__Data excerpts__
[Start of Attachment]

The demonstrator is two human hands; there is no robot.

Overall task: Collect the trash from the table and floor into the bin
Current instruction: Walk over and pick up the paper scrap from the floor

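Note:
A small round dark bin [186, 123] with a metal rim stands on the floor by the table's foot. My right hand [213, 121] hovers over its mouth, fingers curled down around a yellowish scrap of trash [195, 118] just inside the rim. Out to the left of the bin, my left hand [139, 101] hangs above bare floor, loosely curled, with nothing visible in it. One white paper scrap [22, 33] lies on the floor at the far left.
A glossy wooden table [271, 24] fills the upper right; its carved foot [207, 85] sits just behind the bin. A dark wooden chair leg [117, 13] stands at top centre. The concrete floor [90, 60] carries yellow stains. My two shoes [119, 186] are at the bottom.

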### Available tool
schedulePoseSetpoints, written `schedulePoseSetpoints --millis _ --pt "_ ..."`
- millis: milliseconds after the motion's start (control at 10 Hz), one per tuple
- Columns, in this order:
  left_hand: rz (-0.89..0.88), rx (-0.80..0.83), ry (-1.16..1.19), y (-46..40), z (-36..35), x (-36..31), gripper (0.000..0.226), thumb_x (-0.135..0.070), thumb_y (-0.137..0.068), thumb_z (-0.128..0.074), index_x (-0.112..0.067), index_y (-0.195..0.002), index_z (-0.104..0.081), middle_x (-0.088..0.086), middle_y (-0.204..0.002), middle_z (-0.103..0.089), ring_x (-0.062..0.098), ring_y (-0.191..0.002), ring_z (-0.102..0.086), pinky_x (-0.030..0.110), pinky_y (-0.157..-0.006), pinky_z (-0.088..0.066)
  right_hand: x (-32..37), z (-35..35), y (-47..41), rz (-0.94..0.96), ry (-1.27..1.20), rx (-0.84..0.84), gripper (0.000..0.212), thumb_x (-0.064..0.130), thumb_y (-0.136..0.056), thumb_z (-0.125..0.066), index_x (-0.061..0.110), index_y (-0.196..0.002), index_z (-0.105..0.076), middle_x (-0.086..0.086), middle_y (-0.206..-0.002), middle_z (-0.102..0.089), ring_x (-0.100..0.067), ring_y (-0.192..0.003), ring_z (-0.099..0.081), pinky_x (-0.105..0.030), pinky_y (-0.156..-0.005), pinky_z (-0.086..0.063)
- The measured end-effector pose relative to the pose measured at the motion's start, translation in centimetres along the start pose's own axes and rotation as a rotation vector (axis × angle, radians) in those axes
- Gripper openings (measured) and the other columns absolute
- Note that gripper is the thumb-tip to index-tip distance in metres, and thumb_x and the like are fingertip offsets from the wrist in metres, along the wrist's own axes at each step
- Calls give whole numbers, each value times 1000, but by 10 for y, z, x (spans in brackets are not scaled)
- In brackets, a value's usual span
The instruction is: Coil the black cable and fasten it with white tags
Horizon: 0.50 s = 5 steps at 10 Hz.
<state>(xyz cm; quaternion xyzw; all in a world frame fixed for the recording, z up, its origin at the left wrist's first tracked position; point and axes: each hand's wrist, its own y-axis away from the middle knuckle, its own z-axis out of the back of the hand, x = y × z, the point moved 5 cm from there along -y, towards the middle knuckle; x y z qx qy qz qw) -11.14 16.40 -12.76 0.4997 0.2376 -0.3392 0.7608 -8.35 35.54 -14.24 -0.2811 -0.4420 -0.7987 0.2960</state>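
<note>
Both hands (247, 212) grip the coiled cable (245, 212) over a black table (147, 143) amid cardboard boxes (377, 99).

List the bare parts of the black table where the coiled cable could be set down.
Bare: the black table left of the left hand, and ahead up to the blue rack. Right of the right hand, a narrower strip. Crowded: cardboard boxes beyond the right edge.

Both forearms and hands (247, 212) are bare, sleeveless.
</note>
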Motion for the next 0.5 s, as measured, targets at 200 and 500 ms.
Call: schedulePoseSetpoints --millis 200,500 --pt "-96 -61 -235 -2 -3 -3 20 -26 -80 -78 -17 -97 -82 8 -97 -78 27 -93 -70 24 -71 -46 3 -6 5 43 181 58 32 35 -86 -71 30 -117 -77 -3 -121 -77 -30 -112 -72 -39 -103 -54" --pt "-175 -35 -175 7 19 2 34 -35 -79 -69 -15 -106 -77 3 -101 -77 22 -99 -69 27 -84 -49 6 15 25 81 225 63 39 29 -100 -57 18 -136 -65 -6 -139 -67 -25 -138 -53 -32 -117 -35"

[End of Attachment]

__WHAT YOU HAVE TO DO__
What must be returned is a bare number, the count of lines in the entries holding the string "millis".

__EXPECTED OUTPUT__
3